Statue of Liberty
A film festival in California is challenging the official version of the events of Sept. 11. Reuters

On Sept. 11, 2001, I was 11 years old. I was a seventh grader at a small middle school in Montclair, N.J., a commuter town 12 miles west of the Lincoln Tunnel. My dad worked in Manhattan, and so did most of my friends' parents.

We didn't know what had happened until around 1 p.m. I'm sure the principal was trying to postpone telling us for as long as he could, but parents were flooding into the school to pick up their children, so everyone knew something serious was going on. Finally, he gathered us, one grade at a time, in an empty math classroom. He told us the World Trade Center had been bombed. There was no mention of planes.

I had no idea what he was talking about. The name World Trade Center didn't mean anything to me -- I had known it only as the Twin Towers. I thought, fleetingly, that if I hadn't even heard the name, it couldn't be that important a building. But when I looked over at a friend to see if she understood, her face was white. Her father worked for American Express in 7 World Trade Center. He was all right -- in fact, he was still on the PATH train when the first plane hit because my friend had overslept that morning and made him late -- but she wouldn't know that for more than a day.

I didn't know if my father's office was near the World Trade Center, whatever that was. So I went to my homeroom teacher, told her my father worked at 70 Broadway and asked if that was close. I still haven't forgotten her expression as she tried to decide how to answer: Yes, he's a five-minute walk away? What are you supposed to say to an 11-year-old? Finally she settled on the most noncommittal answer she could get away with, which was something like, Well, he's pretty close, yeah.

My father was fine, and when he got home, I asked him how he had escaped. I told him my teacher had said 70 Broadway was really close to the World Trade Center. His response: It's 770 Broadway, Maggie!

So he hadn't been in danger at all. But in that moment at school, I took he's pretty close, yeah to mean he's probably dead, and I panicked. I used the classroom phone to call his office, but the lines in New York were all down and I couldn't reach him. I called repeatedly and left voicemails, begging him to call back, until my teacher finally took the phone away from me.

Then I went back to my desk and joined my classmates in sitting, sitting, sitting, waiting for our parents to pick us up. One of the administrators, I don't remember who, pulled me and a classmate into the hallway and said, Now, this doesn't mean anything is wrong, but we haven't been able to reach either of your parents.

I still don't understand why she told us that -- it made the panic and sense of helplessness unbearable.
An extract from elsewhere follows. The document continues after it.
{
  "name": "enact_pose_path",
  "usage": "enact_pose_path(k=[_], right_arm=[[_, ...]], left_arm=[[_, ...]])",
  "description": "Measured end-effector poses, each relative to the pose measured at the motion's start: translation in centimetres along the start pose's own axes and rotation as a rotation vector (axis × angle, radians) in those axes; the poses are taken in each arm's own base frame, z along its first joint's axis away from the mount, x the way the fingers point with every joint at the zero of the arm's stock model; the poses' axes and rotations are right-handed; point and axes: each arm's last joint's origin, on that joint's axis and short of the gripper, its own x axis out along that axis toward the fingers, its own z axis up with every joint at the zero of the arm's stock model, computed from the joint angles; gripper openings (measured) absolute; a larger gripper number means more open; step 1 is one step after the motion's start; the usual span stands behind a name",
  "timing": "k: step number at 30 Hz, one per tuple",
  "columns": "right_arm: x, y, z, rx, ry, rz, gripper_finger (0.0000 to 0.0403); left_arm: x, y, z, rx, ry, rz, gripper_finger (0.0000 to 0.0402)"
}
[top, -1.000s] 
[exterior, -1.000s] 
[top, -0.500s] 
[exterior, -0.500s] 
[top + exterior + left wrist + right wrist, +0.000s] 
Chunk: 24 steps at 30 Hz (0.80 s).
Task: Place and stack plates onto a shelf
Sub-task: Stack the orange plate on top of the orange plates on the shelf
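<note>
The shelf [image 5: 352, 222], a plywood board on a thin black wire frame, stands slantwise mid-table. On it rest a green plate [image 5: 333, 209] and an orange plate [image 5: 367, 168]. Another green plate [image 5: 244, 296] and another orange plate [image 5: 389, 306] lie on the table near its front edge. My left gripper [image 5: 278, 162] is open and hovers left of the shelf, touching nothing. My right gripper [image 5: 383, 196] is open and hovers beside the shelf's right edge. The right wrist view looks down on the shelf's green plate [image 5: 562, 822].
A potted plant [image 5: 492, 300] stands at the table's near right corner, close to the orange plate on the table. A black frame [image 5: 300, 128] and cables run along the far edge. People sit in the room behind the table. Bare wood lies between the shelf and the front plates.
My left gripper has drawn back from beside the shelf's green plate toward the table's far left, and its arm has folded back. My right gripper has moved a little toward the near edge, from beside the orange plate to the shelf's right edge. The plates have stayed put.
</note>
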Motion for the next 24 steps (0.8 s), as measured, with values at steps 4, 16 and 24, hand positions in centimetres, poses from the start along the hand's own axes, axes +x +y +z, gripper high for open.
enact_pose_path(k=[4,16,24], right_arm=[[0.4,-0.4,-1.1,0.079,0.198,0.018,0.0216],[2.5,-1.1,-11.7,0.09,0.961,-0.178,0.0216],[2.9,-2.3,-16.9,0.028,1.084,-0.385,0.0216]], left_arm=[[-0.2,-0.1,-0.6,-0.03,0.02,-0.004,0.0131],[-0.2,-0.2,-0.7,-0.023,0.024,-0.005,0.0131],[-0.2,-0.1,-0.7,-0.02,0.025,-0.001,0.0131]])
I hadn't even considered the possibility that my mother might be in danger, because she didn't work in the city. As it turned out, she was perfectly safe, but a lot of good that did me as I sat at my desk, unable to reach my parents and thinking my dad worked a stone's throw from Ground Zero.

I sat for two hours in the increasingly silent classroom, fidgeting and digging my nails into my face from nerves. When the classroom phone finally rang, I jumped and ran to it, almost grabbing it from my teacher. It was my father, and I burst into tears and asked him if he knew what had happened -- still not realizing how big it was, and how impossible it would have been for anyone not to know.

As a kid, you never feel like you're too young to understand. You think you can grasp things just as well as grown-ups, and you don't like to be patronized. Even up until I was 15 or so, I would react defensively when people said to me, Oh, wow, you were only 11? I can't even imagine what it would have been like to experience it that young. Even if I didn't realize what the World Trade Center was until I saw the photo on the front page of The New York Times the next day, I still thought I understood how serious the attacks were.

I can't say when exactly I realized how young 11 had been to understand the enormity of 9/11. But 10 years removed, I see it. For me, the world isn't divided into before and after the attacks, because there is no before.

Sure, I remember plenty from before I was 11, but not the things that 9/11 changed. I didn't see how startling the airline restrictions and the Patriot Act and the rest of the changes in the name of homeland security were, because I hadn't been paying attention before the attacks. I knew what the post-9/11 world was like, and I certainly knew it had changed the country, but I never had that acute, visceral sense of a dividing line.

It also seems a lot longer ago to me, I think, than it does to others. For many people, it's hard to believe that 10 years have passed already. But for me, it's hard to believe it's been only 10 years.

That day in my middle-school classroom seems incredibly distant, maybe because I've lived nearly as many years since 9/11 as before it. The difference between 11 and 21 is much more dramatic than the difference between 40 and 50.

Just as I had a radically different experience of the day itself because of my age, I have a very different perception of the time that has passed since.